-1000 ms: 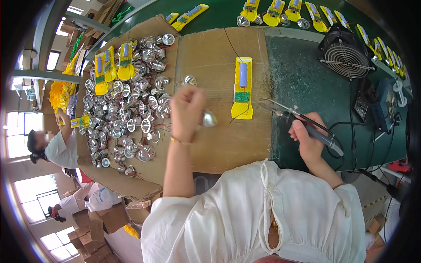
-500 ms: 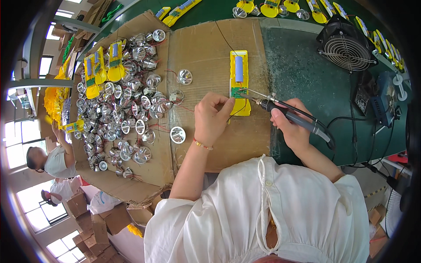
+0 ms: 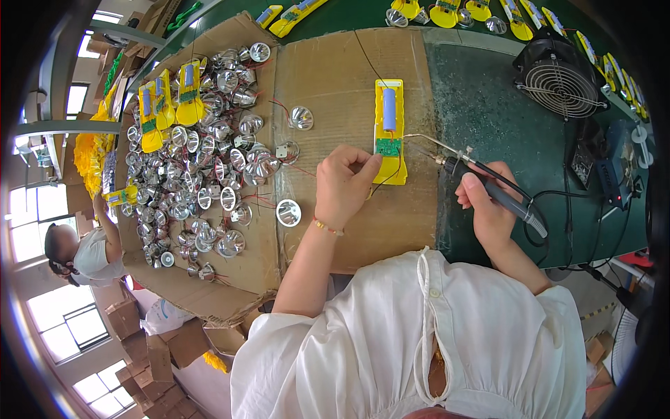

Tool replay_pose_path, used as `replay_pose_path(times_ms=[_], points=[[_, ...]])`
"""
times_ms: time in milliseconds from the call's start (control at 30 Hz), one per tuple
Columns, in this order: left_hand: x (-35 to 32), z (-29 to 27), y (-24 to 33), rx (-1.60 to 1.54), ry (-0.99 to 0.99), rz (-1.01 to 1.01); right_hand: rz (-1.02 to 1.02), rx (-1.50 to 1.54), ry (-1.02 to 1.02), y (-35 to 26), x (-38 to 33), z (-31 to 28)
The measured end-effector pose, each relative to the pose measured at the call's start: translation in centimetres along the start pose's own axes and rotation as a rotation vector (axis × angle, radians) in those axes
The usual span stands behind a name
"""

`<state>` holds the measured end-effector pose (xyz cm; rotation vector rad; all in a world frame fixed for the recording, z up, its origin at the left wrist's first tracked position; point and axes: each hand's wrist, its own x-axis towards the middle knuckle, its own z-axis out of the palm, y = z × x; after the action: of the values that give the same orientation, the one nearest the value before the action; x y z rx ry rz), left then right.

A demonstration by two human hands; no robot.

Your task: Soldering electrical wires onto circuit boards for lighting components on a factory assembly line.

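On the cardboard lies a yellow flashlight housing [image 3: 391, 174] with a blue cylindrical battery [image 3: 389, 112] and a green circuit board [image 3: 387, 147]. My left hand [image 3: 342, 183] is closed in a pinch at the housing's left edge, beside the board. A thin dark wire [image 3: 391, 177] loops near its fingertips; whatever they grip is hidden. My right hand [image 3: 488, 206] grips a soldering iron [image 3: 499, 195] with a thin metal feed tube [image 3: 447, 145] fixed along it. The iron's tip points at the board from the right, apart from it.
Many silver reflector cups [image 3: 209, 160] fill a cardboard box [image 3: 244, 283] at left, with several yellow housings [image 3: 155, 115] on top. Loose reflectors [image 3: 288, 213] lie beside it. A black fan [image 3: 558, 84] and a blue soldering station [image 3: 618, 167] stand right. Another person [image 3: 94, 255] works far left.
My right hand and the soldering iron have drawn back to the right, away from the board. My left hand keeps its pinch at the housing. The whole view has shifted slightly.
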<state>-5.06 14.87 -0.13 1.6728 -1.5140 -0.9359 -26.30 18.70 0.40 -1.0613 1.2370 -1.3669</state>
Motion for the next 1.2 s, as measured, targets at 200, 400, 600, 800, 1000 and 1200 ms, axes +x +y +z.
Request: replay_pose_path(times_ms=[200,400,600,800,1000,1200], points=[[-0.1,-0.4,-0.1,0.029,0.079,0.079,0.02,0.041,-0.042,0.3,-0.5,-0.9],[-2.1,-5.3,1.3,0.109,0.41,0.253,0.048,0.054,-0.008,0.4,-0.4,-1.9],[-4.0,-4.4,-1.6,0.445,0.203,-0.009,0.052,0.032,-0.052,0.2,-0.5,-1.4],[1.5,-3.2,-1.3,0.626,0.208,0.093,0.059,0.038,-0.072,0.1,-0.8,-1.7],[2.4,-3.2,-3.3,0.529,0.097,0.334,0.015,0.017,-0.071,0.0,-1.0,-1.4],[-0.1,-1.9,0.2,-0.213,0.086,-0.035,-0.005,0.009,-0.095,0.5,-0.7,-1.2]])
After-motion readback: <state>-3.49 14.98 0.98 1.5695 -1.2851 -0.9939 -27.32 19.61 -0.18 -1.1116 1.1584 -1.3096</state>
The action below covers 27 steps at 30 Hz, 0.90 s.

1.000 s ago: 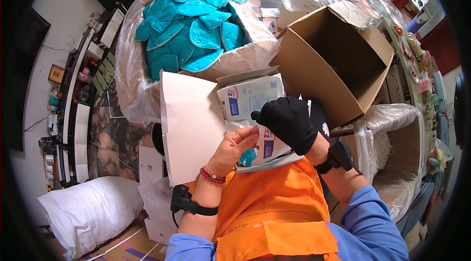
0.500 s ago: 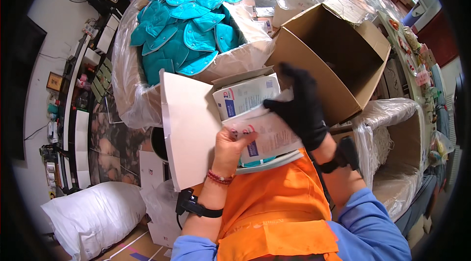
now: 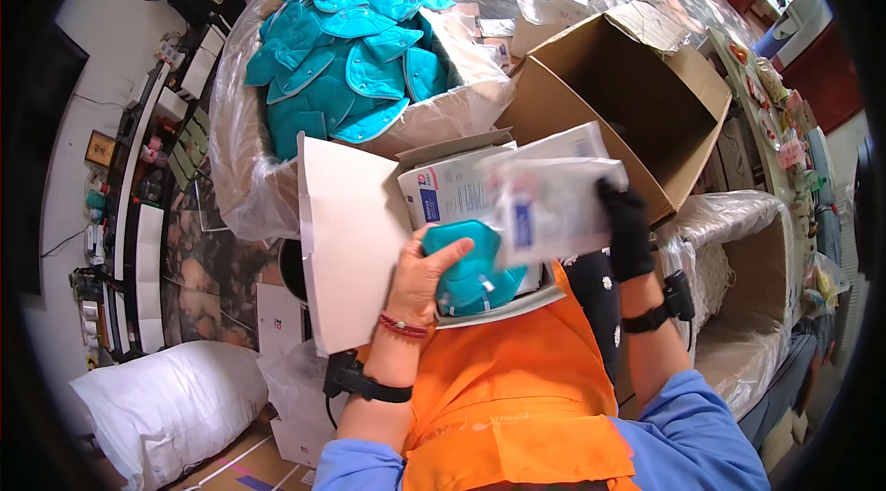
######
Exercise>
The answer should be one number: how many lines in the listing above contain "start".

Solution for this task>
2